### Task details
The word to find is "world". Copy each line of the material that contains it.

Segment Start: The data

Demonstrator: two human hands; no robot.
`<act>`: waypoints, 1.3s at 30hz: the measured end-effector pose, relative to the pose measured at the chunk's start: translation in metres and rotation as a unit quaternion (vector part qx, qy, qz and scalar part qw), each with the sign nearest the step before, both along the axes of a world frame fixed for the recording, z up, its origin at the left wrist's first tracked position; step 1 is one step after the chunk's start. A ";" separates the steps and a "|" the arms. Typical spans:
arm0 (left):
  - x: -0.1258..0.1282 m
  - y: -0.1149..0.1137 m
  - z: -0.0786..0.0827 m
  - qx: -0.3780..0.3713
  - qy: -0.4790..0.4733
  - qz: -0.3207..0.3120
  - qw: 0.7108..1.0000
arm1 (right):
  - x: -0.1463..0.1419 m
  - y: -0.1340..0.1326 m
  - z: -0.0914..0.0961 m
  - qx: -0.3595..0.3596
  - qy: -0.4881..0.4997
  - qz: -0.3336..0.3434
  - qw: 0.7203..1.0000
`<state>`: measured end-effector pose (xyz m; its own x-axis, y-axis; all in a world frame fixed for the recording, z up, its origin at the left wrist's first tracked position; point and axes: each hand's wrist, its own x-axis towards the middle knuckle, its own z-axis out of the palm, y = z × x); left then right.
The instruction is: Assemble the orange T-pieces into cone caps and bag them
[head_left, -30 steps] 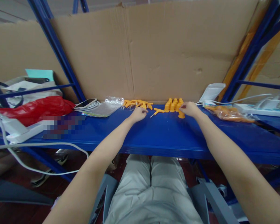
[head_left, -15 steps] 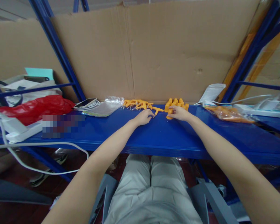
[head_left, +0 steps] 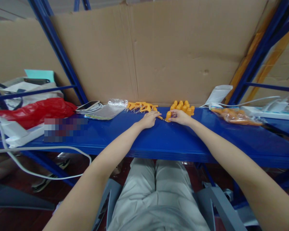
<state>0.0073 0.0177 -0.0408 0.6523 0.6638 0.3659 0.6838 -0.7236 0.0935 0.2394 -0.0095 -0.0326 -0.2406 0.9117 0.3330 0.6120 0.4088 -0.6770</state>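
Note:
My left hand (head_left: 148, 120) is closed over a small orange stick-like piece (head_left: 160, 117), and only its end shows past my fingers. A short metal chain (head_left: 164, 119) runs from that piece toward my right hand. My right hand (head_left: 181, 117) pinches an orange cap-like piece (head_left: 168, 116) just above the blue surface. Behind my right hand stand several matching cap-like pieces (head_left: 180, 104) in rows. Beyond my left hand lies a heap of orange branched pieces (head_left: 142, 106) with small chains.
A blue shelf top (head_left: 173, 138) backs onto a cardboard wall (head_left: 173, 57). To the left are a clear plastic bag (head_left: 106, 110), a phone (head_left: 90, 105) and a red bag (head_left: 43, 110). At right lies a plastic bag of orange pieces (head_left: 238, 117).
My left hand has closed on the orange stick-like piece that lay on the surface. My right hand has moved left with the cap-like piece, bringing it close to the chain.

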 end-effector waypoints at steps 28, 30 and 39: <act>-0.024 -0.003 0.029 -0.139 -0.015 0.094 0.986 | 0.004 0.007 0.005 -0.018 -0.127 -0.036 0.991; -0.029 -0.003 0.029 -0.144 -0.035 0.124 0.981 | 0.002 0.012 0.010 -0.017 -0.157 -0.044 0.986; -0.033 0.002 0.022 -0.037 -0.101 0.214 0.971 | -0.019 0.020 -0.001 0.019 -0.163 -0.106 0.981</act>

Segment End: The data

### Completed exercise
`<act>`: waypoints, 1.3s at 30hz: the measured end-effector pose, relative to the pose measured at the chunk's start: translation in metres and rotation as a unit quaternion (vector part qx, qy, qz and scalar part qw), each with the sign nearest the step before, both along the axes of a world frame fixed for the recording, z up, its origin at the left wrist's first tracked position; step 1 is one step after the chunk's start. A ";" separates the steps and a "|" the arms. Typical spans:
`<state>`: measured end-effector pose (xyz m; its own x-axis, y-axis; all in a world frame fixed for the recording, z up, its origin at the left wrist's first tracked position; point and axes: each hand's wrist, its own x-axis towards the middle knuckle, its own z-axis out of the palm, y = z × x); left then right.

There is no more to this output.